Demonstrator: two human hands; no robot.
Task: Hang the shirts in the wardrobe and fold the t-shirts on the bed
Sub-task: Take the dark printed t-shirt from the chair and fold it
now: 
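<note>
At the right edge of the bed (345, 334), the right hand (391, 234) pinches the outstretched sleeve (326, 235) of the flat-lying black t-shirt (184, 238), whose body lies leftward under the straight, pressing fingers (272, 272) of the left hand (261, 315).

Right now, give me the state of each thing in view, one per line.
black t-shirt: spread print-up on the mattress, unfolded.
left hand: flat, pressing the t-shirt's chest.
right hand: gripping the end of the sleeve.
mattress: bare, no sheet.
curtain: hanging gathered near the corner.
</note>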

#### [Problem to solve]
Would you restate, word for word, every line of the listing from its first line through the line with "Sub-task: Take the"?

#### [Task answer]
Demonstrator: two human hands; no robot.
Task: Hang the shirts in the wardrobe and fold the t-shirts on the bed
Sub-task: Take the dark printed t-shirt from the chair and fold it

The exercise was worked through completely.